### [WHAT THE EXERCISE ASKS]
Your response should contain every line from the data below that holds the string "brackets".

### [DATA]

>>>>

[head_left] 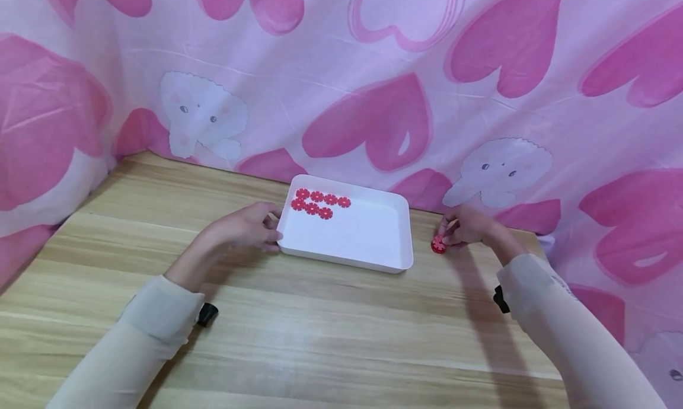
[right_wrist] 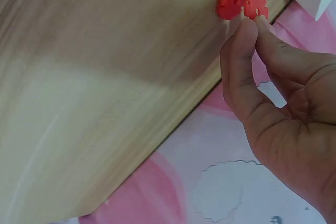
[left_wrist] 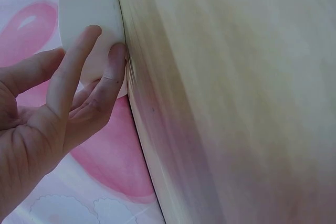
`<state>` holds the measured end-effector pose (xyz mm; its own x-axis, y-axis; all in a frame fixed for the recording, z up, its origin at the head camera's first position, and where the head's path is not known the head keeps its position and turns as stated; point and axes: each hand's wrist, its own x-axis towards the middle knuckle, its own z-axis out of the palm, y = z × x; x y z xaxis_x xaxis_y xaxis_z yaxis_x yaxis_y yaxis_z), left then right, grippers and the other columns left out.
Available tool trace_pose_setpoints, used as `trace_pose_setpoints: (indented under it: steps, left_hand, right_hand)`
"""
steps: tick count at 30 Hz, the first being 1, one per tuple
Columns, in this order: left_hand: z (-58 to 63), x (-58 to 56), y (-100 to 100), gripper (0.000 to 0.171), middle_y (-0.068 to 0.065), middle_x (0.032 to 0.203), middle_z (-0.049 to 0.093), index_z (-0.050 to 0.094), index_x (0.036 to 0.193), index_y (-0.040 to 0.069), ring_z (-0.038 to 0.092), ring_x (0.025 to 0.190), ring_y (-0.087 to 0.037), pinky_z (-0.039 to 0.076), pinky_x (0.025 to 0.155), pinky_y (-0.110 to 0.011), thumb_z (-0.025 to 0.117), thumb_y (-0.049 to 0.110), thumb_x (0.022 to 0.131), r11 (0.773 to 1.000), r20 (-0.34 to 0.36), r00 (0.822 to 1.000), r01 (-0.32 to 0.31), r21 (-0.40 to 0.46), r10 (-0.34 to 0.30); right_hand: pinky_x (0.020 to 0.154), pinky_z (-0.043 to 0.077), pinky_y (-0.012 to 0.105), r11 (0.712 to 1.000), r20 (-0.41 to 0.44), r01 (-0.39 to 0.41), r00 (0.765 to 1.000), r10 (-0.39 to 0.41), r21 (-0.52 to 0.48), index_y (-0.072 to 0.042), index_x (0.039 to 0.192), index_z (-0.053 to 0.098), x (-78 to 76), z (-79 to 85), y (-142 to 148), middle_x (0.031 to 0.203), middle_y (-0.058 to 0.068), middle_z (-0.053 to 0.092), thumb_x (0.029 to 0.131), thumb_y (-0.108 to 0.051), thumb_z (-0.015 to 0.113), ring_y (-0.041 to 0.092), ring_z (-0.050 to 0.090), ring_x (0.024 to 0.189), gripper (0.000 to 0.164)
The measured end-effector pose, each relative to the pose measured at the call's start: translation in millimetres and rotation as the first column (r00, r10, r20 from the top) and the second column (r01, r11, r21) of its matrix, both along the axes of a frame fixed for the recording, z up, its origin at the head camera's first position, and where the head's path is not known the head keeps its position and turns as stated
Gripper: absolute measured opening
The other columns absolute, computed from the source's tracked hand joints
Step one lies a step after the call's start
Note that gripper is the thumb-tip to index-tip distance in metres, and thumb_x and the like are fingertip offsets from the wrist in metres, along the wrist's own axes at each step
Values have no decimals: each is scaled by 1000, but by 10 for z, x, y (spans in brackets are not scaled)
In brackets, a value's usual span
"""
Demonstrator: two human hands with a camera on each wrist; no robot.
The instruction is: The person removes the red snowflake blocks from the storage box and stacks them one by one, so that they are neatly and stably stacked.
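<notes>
left hand (head_left: 246, 226): fingers apart, touching white tray (head_left: 363, 237)
right hand (head_left: 465, 226): fingertips clamped on red disc (right_wrist: 255, 3)
white tray: red pieces (head_left: 331, 200) in two rows

The left hand (left_wrist: 55, 108) reaches in from the left edge, its fingers (left_wrist: 112, 74) spread and lightly bent, with two fingertips against the smooth outer wall of a white tray (left_wrist: 86, 1) at the top. Other fingers are partly hidden behind these. The wood-grained counter (left_wrist: 247, 87) fills the right side, a darker shadowed band running down it. Beyond its slanting edge, a cloth (left_wrist: 118, 161) shows pink shapes and pale scalloped outlines at lower left.
</notes>
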<state>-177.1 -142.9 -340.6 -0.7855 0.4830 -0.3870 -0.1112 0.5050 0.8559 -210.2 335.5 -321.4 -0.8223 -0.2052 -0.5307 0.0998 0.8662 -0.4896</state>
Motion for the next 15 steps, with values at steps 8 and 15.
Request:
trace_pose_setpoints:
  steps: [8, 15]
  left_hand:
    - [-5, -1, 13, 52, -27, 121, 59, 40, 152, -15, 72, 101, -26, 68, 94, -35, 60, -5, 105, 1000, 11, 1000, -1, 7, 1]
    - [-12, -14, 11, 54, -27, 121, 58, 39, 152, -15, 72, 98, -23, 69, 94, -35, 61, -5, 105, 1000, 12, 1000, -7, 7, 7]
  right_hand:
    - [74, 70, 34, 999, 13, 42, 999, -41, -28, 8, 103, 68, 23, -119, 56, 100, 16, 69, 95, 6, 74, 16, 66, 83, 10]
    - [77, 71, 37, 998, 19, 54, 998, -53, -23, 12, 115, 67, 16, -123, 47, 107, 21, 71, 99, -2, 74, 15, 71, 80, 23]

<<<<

### [YOUR SOLUTION]
Values have no decimals: each is scaled by 1000, but by 10 for z, x, y (spans in brackets are not scaled)
In brackets, a value's usual span

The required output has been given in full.